Artık gençlerin zamanının misafiri olduğunu söyleyen Erdoğan, "Vakti geldiğinde siyasette de yönetimde de ülkeye hizmet etme sorumluluğunu sizlere bırakarak kendi köşemize çekileceğiz, torunlarımızı seveceğiz. Kendinizi her alanda en iyi şekilde yetiştirerek bu kutlu emaneti teslim alarak daha ileriye taşıyacaksınız" dedi.
"UZUN ZAMANDIR DEĞERLERİMİZE SALDIRIYORLAR"
Türkiye'nin son 2 yüzyıldır kavga ederek vaktini harcadığını söyleyen Erdoğan, "Milletimizi başka türlü alt edemeyeceğini görenlerin uzun zamandır değerlerimize saldırması bu yüzdendir. Açık konuşmak gerekirse Türkiye'nin son iki asrı sürekli bir kavga, kayıp ve bedel ödemeyle geçmiştir.
Çanakkale'den Milli Mücadele'ye kadar her cephede canını dişine takan milletimiz bedellerin en büyüğünü ödemiştir. Bugün olduğu gibi o günün mandacıları da boş durmuyordu. Mandacılara rağmen Milli Mücadele zafere ulaşmıştır" diye devam etti.
"ŞİMDİDEN ÇALIŞMALARA BAŞLAMANIZI İSTİYORUM"
Muhalefetin yüzde 52'lik zaferi gölgelemekten geri durmadığını söyleyen Erdoğan, "Kendi içindeki kavgayı Cumhur İttifakı'na saldırarak gizlemeye çalışıyorlar. 6'lı masanın veya 16'lı masanın altından tekme oyunları yapmıyoruz. Bakın biz burada, biriz, beraberiz, kardeşiz ve Türkiye'yiz. Geleceğe yürüyoruz.
Şimdi önümüzde yeni bir seçim var. Kimin ne söylediğine aldırmayın. Türkiye'de gençlerin ezici bir çoğunlukla bir numaralı partisi biziz. Gençlerimizin çoğunluğunun kararı belli. Bunun en somut ifadesi Meclis'teki 30 yaş altı 5 milletvekilinden 4'ü partimiz sıralarında oturuyor. İnşallah 31 Mart 2024 seçimlerinde de aynı doğrultuda hareket edeceğiz. Sizlerden şimdiden çalışmalara başlamanızı istiyorum. Bugüne kadar yaptıklarımızı çevrenize anlatmalısınız" dedi.
"HİÇBİR ZAMAN GENÇLERE 'ŞUNU YAPACAKSINIZ' DEMEDİK"

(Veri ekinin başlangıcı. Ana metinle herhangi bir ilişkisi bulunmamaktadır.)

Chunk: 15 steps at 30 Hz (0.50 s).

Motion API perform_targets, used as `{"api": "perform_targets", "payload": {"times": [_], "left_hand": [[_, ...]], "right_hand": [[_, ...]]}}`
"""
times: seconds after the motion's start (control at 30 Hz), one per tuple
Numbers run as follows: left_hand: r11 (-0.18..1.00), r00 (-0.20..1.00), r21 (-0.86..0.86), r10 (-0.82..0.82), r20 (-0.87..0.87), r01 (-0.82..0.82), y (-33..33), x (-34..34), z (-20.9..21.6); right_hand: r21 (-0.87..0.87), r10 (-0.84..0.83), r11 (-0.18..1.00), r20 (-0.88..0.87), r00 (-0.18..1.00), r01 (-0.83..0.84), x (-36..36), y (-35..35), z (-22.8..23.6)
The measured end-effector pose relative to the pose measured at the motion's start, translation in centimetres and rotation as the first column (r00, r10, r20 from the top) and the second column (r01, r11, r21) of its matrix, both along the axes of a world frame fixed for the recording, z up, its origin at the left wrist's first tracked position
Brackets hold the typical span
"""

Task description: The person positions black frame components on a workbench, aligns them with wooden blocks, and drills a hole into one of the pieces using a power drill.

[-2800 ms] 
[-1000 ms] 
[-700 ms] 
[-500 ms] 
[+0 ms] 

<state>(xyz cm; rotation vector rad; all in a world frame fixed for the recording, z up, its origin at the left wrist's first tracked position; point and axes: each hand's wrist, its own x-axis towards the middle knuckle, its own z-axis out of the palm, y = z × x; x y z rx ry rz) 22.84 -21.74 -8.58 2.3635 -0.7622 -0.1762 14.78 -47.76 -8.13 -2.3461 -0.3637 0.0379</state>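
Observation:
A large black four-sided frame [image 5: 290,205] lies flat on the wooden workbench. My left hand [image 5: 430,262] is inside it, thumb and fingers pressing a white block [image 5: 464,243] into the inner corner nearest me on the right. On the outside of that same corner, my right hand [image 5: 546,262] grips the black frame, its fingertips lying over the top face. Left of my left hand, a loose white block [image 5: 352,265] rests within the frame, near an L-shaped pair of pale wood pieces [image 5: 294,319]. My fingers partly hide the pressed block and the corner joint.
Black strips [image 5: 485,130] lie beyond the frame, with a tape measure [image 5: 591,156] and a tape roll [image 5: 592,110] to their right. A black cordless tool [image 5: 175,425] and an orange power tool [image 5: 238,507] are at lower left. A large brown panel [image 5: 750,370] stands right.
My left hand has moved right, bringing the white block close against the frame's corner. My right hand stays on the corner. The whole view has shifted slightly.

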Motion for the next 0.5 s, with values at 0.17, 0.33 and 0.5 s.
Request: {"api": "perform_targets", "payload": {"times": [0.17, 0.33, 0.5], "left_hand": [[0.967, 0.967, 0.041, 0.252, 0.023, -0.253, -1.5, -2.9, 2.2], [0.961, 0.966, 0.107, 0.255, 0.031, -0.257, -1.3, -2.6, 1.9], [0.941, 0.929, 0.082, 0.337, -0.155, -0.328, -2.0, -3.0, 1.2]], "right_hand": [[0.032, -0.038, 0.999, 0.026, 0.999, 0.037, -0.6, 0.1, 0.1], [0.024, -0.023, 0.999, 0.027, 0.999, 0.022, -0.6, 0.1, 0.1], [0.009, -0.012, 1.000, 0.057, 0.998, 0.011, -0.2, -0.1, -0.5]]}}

Milletin her bir ferdi gibi gençlere tepeden bakarak faşist dayatmalarıyla onları yönlendirebileceklerini sanan siyasetçilere, genel başkanlara, adaylara şahit olduklarını ifade eden Erdoğan, şunları söyledi:
Biz gençlerimize karşı hiçbir zaman böyle bir yaklaşım sergilemedik. Hiçbir zaman gençlerimize 'tıpış tıpış gidip şunu yapacaksınız, böyle davranacaksınız' demedik. İçinde debelendiği dipsiz karanlığa gençleri de çekmeye çalışan kifayetsiz muhterisler gibi de olmadık. Hayatın her alanında gençlerimize alan açmanın, destek olmanın, onların dinamizmini ve heyecanını ülkenin ve milletin hayrına yönlendirmenin gayreti içinde olduk. Bunun için eğitimi önceliklerimizin en başına aldık.
"ASLA ARKA BAHÇE OLARAK BAKMADIK"
Gençleri 'arka bahçe' olarak görmediklerini belirten Erdoğan, "Biz gençleri her zaman emaneti teslim edeceğimiz yol arkadaşlarımız olarak gördük. Biz kuşaklar arasındaki anlayış farklılıklarını tehdit olarak kabul etmedik, tam tersine zenginlik vesilesine dönüştürmeye çalıştık. Böylece, kültürümüze yabancı kavramlarla gençlerimizi kuşatmayı ve küresel bir bataklığın içine çekmeyi planlayanların oyunlarını bozduk.
Nice farklı yer ve platformda gençlerimizle yüzlerce kez bir araya gelip saatlerce karşılıklı sohbet ettiğimiz, şiir ve şarkı söylediğimiz, dertleştiğimiz programların hiçbirinde kendimizi o ortama yabancı hissetmedik. Hatta 1-1,5 saat diye planlanan programlardan 3 saatte zor ayrılabildiğimizi hatırlıyorum. Bizi orada tutan mecburiyet değildi, gençlerimizle olan muhabbetimizin koyuluğu, içtenliği, hasbiliğiydi" diye konuştu.